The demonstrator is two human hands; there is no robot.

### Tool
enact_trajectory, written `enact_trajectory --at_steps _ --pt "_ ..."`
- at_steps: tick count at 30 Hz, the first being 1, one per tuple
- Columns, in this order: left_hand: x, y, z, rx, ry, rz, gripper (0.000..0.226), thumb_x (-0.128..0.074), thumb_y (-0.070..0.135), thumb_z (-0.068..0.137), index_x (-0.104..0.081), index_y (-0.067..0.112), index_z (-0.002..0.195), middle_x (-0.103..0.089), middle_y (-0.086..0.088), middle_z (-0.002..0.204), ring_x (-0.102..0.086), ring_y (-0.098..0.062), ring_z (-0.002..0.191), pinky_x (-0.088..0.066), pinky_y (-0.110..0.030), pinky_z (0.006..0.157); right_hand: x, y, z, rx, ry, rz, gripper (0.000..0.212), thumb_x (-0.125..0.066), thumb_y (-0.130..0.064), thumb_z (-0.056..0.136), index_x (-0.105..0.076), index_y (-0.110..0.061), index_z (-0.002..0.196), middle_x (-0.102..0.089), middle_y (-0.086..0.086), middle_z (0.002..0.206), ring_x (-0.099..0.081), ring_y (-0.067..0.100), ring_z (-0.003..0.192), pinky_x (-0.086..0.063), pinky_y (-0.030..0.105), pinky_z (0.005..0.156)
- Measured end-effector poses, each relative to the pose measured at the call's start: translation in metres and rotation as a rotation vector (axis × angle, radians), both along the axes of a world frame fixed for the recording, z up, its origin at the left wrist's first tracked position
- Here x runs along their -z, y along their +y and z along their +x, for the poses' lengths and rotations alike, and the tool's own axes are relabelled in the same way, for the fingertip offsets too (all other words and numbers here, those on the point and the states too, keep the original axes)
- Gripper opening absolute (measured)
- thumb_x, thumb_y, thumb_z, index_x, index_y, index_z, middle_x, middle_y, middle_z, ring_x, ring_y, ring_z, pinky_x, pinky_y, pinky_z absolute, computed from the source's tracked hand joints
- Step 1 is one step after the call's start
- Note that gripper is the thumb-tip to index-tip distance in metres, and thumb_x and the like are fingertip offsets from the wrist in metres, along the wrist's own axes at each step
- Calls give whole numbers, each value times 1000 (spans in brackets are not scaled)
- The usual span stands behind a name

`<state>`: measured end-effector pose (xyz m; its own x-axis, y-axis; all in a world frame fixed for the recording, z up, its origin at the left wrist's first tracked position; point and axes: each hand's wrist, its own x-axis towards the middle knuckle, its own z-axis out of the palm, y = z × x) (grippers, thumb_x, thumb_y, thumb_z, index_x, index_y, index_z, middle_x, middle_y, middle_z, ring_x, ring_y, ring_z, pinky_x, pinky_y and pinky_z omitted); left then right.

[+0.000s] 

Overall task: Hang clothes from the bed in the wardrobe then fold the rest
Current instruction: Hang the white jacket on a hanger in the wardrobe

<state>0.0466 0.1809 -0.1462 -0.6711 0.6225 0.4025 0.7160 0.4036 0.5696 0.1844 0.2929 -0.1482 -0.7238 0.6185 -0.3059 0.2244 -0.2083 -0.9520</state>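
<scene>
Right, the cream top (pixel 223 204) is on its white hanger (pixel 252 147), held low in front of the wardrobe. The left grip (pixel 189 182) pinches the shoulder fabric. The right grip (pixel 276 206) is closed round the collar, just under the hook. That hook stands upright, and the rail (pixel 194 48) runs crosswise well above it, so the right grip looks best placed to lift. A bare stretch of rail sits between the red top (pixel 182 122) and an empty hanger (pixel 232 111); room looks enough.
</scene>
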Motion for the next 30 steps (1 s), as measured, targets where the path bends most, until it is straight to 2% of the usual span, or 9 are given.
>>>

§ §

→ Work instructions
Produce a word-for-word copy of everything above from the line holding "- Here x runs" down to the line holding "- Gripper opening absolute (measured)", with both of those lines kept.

→ Solution
- Here x runs along their -z, y along their +y and z along their +x, for the poses' lengths and rotations alike, and the tool's own axes are relabelled in the same way, for the fingertip offsets too (all other words and numbers here, those on the point and the states too, keep the original axes)
- Gripper opening absolute (measured)

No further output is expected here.